- YOUR TASK -
From the entries below, print exactly the span beginning with the line holding "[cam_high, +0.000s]" and ending with the line holding "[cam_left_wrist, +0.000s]", endpoints included, and skip any pictures.
'''
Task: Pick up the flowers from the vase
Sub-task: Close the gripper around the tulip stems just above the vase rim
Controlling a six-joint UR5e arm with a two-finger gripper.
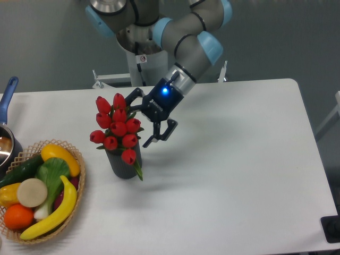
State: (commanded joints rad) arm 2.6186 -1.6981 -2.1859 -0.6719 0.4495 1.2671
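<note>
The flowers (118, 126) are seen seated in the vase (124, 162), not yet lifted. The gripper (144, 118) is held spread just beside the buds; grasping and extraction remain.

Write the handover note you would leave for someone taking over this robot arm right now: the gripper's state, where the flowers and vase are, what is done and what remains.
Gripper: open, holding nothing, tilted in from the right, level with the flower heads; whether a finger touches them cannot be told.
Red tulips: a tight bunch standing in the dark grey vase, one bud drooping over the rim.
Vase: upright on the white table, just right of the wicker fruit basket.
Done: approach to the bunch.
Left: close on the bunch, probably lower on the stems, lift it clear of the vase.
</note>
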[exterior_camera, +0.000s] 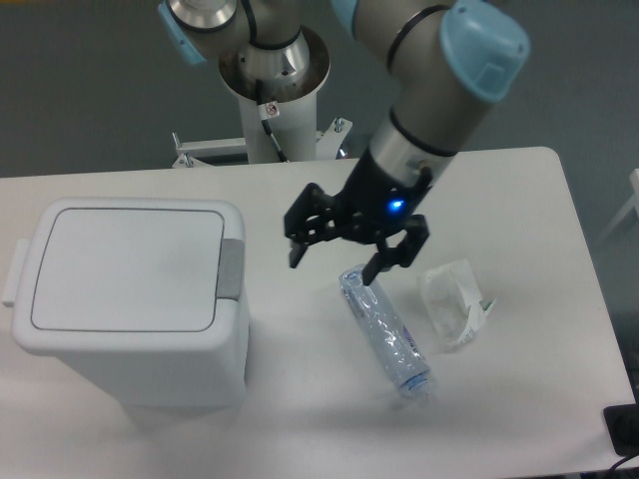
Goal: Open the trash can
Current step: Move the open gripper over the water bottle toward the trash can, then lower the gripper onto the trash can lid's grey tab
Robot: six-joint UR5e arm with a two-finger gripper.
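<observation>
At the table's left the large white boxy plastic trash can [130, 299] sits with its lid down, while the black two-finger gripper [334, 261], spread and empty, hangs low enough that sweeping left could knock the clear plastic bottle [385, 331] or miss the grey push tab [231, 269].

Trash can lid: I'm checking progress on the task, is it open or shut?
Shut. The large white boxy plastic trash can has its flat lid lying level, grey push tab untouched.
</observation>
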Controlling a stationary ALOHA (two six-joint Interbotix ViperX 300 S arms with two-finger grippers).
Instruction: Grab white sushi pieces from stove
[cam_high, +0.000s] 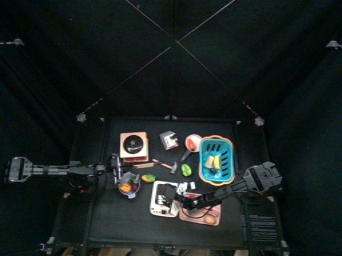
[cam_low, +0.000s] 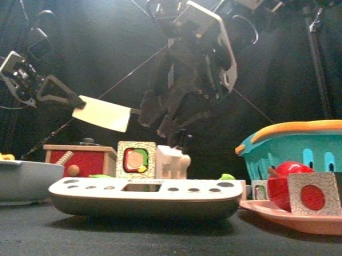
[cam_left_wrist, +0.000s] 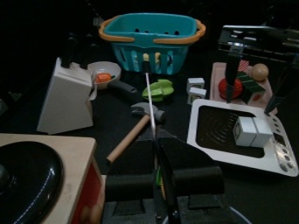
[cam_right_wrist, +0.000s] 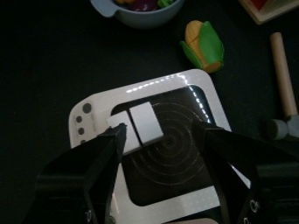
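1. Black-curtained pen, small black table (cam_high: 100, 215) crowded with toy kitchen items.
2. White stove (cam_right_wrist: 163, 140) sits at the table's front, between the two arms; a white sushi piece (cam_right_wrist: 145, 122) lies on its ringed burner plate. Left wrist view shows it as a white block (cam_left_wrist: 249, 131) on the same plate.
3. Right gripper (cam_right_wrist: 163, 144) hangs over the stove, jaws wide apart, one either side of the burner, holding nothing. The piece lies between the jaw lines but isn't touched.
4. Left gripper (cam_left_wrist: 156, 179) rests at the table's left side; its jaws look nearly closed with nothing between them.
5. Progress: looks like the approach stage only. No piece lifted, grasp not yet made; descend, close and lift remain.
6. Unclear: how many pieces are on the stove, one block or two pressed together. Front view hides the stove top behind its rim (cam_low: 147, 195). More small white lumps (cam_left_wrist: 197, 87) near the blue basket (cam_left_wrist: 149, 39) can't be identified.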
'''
- WRITTEN RESPONSE -
[cam_high, +0.000s] 
[cam_low, +0.000s] 
[cam_left_wrist, +0.000s] 

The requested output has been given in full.